Scientists discover which genes determine your height
Your height is the result of an incredible number of small variations in your genetic material. Scientists have now identified these variations by analysing data from more than 250,000 people.
If you are more than 190 centimetres tall it’s not just the result of a good posture and growth boosts from vegetables and wholemeal.
Your genes determine no less than 80 per cent of your height and new research shows that the combination of several thousand ordinary genetic variations determines whether your trousers will always be a bit too short or you will be forever shopping in the kids’ department.
In a new study published in Nature Genetics, researchers have proven that no less than 697 small variations in our genomes influence our height.
A more complete picture of height
The study, which is the result of a survey of the genomes and height of more than 250,000 people, gives a picture of how human height is determined and which genes play a part in the process.
According to one of the scientists behind the study, the project is an example of basic scientific work that can form the basis of more research in future.
“Now that we know so many genes and genetic variants that influence height, we have a more complete picture of the process that ultimately determines the height of an individual,” says senior researcher Bjarke Feenstra with the department of epidemiology research at Statens Serum Institut (SSI), who contributed to the new study.

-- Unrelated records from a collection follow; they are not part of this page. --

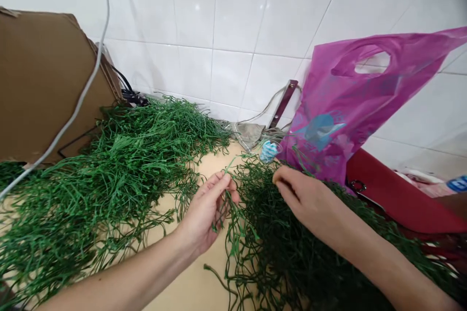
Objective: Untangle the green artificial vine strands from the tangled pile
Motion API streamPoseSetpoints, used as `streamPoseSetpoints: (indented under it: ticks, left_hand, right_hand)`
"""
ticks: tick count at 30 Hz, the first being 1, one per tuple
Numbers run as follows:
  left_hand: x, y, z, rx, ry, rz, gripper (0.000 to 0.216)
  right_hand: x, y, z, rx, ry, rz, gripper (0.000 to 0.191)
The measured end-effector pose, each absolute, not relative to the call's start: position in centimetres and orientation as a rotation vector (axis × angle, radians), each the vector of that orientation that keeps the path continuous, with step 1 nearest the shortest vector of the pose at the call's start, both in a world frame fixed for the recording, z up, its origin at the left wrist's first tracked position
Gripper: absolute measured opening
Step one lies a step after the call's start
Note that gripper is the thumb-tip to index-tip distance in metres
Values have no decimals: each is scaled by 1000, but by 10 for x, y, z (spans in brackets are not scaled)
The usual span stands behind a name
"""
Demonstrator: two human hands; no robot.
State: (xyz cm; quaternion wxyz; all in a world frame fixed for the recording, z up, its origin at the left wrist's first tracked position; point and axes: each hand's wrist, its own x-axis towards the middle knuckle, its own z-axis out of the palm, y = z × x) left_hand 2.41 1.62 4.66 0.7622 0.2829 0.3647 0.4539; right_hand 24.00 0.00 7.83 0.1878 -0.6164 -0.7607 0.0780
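Observation:
My left hand [215,199] is closed near the middle of the table, with thumb and forefinger pinching thin green plastic-looking stems [236,233]. One stem end points up past the thumb, and others hang below the palm. To the right, my right hand [302,189] is held over a dark green heap of similar stems [288,233]. Its fingers are curled together, and whatever is between them, if anything, is hidden. A brighter green heap of stems [146,141] spreads to the left of my left hand.
A cardboard box [47,77] with a grey cable [87,87] before it stands at the left. At the right are a purple plastic bag [350,102], a blue-and-white bundle [269,150] and a red item [401,194]. A tiled wall [233,19] closes off the back.

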Motion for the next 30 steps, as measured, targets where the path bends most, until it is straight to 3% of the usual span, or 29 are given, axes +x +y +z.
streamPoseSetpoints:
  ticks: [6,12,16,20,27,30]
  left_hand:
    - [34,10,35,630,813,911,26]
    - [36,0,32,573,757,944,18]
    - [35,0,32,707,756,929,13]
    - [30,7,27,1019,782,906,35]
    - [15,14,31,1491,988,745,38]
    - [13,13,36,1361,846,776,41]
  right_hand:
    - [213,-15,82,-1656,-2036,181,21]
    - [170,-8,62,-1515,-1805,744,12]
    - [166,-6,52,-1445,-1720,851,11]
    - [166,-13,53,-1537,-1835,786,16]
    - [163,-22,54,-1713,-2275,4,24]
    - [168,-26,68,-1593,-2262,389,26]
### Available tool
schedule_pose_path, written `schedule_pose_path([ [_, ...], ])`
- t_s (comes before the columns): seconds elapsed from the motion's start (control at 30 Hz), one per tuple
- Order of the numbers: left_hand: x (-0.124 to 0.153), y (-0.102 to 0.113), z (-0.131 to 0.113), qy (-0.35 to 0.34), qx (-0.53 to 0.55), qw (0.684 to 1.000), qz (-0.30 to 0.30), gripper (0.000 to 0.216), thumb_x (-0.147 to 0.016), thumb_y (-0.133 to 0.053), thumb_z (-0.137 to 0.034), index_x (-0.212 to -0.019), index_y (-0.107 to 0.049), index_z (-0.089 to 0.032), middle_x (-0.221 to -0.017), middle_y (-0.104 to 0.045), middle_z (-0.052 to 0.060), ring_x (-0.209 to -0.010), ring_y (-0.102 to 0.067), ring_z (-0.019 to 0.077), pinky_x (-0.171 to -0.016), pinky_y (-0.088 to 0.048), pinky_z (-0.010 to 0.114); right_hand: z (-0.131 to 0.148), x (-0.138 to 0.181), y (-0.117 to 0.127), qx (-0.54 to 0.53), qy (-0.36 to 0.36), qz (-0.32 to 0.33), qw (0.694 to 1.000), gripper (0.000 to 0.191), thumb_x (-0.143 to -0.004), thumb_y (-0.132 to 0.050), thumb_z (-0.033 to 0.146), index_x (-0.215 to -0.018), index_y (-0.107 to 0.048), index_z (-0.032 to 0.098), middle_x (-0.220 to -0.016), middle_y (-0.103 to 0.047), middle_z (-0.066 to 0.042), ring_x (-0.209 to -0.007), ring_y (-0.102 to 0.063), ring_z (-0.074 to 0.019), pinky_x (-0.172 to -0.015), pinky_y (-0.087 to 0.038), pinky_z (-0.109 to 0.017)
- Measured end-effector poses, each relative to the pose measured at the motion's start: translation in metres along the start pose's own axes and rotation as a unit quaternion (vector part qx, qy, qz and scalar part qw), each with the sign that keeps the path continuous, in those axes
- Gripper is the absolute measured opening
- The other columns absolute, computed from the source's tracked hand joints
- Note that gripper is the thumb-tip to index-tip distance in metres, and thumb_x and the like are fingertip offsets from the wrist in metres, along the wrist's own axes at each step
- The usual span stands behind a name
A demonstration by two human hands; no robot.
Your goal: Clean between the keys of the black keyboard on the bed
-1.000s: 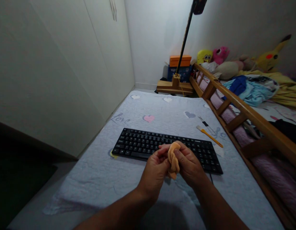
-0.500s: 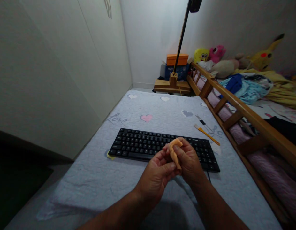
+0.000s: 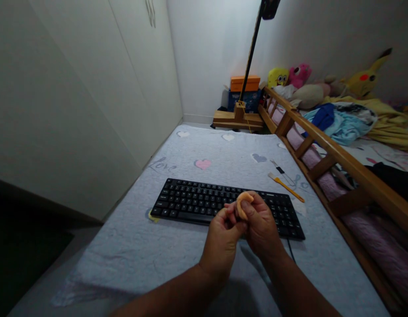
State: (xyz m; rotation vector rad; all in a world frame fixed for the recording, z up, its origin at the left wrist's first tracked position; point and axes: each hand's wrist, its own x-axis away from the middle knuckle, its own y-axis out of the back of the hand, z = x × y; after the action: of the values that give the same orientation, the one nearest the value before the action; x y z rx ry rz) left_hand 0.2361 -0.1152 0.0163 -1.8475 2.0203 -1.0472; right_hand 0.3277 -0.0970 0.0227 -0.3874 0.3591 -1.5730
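In the head view, your two hands meet above the near side of the keyboard [image 3: 190, 200], right of its middle, with an orange cloth [image 3: 240, 206] bunched between them. Your right hand [image 3: 261, 224] has the cloth pinched tight, its thumb pressed on the folded upper part, which curls over the fingers. Your left hand [image 3: 220, 240] is closed too, fingers bent in on the cloth's lower end, though most of that end is hidden. The keyboard lies across the middle of the pale sheet [image 3: 141, 255], its cord [image 3: 291, 250] running from its right half toward the sheet's near edge. Past the keyboard's right end, close to the sheet's right edge, lies a brush [image 3: 287, 187] with a yellow handle; just beyond it is a thin tool [image 3: 280, 170] with a black middle. A wooden rail [image 3: 330, 143] runs along that edge.
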Motion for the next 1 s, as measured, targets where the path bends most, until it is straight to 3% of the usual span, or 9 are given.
schedule_pose_path([
  [0.13, 0.009, 0.011, -0.008, 0.032, -0.084, 0.995, 0.04, 0.03, -0.06, -0.088, -0.024, -0.071, -0.061, -0.018, -0.082, -0.065, 0.002, -0.08, -0.058, 0.0155, -0.073, -0.043, 0.025, 0.007, -0.006, 0.006, 0.007, 0.002, -0.052, 0.999, 0.028, -0.082, -0.074, 0.045, -0.088, -0.054, 0.025, -0.062, -0.064, 0.005, -0.054, -0.061, -0.012, -0.052, -0.05, -0.022],
  [0.23, 0.007, 0.024, -0.037, -0.024, -0.153, 0.987, 0.042, 0.02, -0.069, -0.081, -0.026, -0.078, -0.064, -0.019, -0.077, -0.062, 0.0, -0.076, -0.056, 0.0151, -0.07, -0.042, 0.026, 0.011, -0.01, 0.01, 0.03, -0.01, -0.043, 0.999, 0.032, -0.08, -0.076, 0.045, -0.089, -0.053, 0.025, -0.058, -0.062, 0.006, -0.044, -0.055, -0.01, -0.04, -0.039, -0.018],
  [0.37, -0.021, 0.05, -0.094, -0.184, -0.208, 0.959, -0.06, 0.019, -0.07, -0.076, -0.026, -0.083, -0.064, -0.019, -0.08, -0.061, -0.001, -0.074, -0.054, 0.0137, -0.069, -0.043, 0.025, 0.01, -0.014, 0.013, 0.069, -0.058, 0.021, 0.996, 0.032, -0.083, -0.072, 0.048, -0.091, -0.057, 0.021, -0.063, -0.067, 0.0, -0.04, -0.052, -0.0082, -0.037, -0.035, -0.017],
  [0.47, -0.058, 0.075, -0.134, -0.293, -0.256, 0.909, -0.147, 0.021, -0.069, -0.074, -0.026, -0.085, -0.062, -0.019, -0.076, -0.058, -0.002, -0.069, -0.052, 0.0123, -0.067, -0.043, 0.024, 0.008, -0.017, 0.013, 0.072, -0.067, 0.042, 0.994, 0.033, -0.081, -0.074, 0.046, -0.087, -0.053, 0.021, -0.072, -0.07, -0.001, -0.042, -0.05, -0.007, -0.035, -0.032, -0.017],
  [0.57, -0.097, 0.102, -0.16, -0.342, -0.264, 0.878, -0.206, 0.019, -0.067, -0.07, -0.023, -0.082, -0.059, -0.018, -0.077, -0.057, -0.002, -0.067, -0.049, 0.0113, -0.065, -0.042, 0.023, 0.01, -0.018, 0.011, 0.083, -0.073, 0.05, 0.993, 0.035, -0.081, -0.075, 0.045, -0.091, -0.049, 0.023, -0.073, -0.067, 0.003, -0.04, -0.041, -0.0041, -0.035, -0.024, -0.015],
  [0.77, -0.144, 0.152, -0.166, -0.311, -0.305, 0.847, -0.304, 0.018, -0.064, -0.065, -0.02, -0.081, -0.058, -0.018, -0.077, -0.057, -0.002, -0.068, -0.052, 0.0118, -0.067, -0.045, 0.024, 0.019, -0.02, 0.016, 0.168, -0.094, 0.068, 0.979, 0.025, -0.087, -0.066, 0.037, -0.089, -0.044, 0.024, -0.063, -0.044, 0.011, -0.045, -0.032, -0.0043, -0.04, -0.022, -0.015],
  [0.9, -0.153, 0.177, -0.156, -0.304, -0.356, 0.828, -0.308, 0.016, -0.064, -0.066, -0.021, -0.079, -0.06, -0.017, -0.076, -0.059, -0.002, -0.07, -0.055, 0.0127, -0.073, -0.047, 0.026, 0.022, -0.029, 0.013, 0.254, -0.093, 0.085, 0.959, 0.016, -0.085, -0.064, 0.029, -0.088, -0.049, 0.023, -0.063, -0.038, 0.01, -0.048, -0.03, -0.0056, -0.042, -0.022, -0.017],
  [1.0, -0.155, 0.187, -0.152, -0.307, -0.392, 0.813, -0.3, 0.015, -0.067, -0.065, -0.022, -0.08, -0.062, -0.017, -0.077, -0.062, -0.001, -0.072, -0.056, 0.0139, -0.076, -0.047, 0.027, 0.022, -0.043, 0.001, 0.29, -0.09, 0.109, 0.947, 0.014, -0.088, -0.059, 0.035, -0.09, -0.051, 0.023, -0.062, -0.041, 0.009, -0.05, -0.033, -0.0071, -0.045, -0.024, -0.019],
])
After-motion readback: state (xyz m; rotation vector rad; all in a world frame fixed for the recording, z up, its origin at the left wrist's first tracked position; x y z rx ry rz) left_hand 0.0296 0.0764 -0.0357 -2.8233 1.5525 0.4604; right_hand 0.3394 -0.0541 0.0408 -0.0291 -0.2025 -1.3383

“For instance we could take a look at the roles genes play in early childhood or in the teenage years, and we could look into which types of tissue the various genes influence,” he says.
Professor: exciting study
Clinical professor of growth and reproduction and Head of Department at the Department for Growth and Reproduction at Rigshospitalet, Copenhagen University Hospital, Anders Juul did not contribute to the new study but agrees with Feenstra that scientists can use the study to learn a lot about the genes related to growth.
“It’s an exciting study with an enormous amount of DNA samples. The study gives us new knowledge about the most significant genes associated with height,” says Juul.
“It offers an explanation for 60 per cent of the variation in the height of individuals. The results can be used to identify potential new biological signalling pathways that have a bearing on longitudinal growth,” he says.
Variation makes bones a single millimetre longer
Not surprisingly, during the study the scientists discovered that genetic variations that influence bones and connective tissue are especially significant when it comes to the determination of height.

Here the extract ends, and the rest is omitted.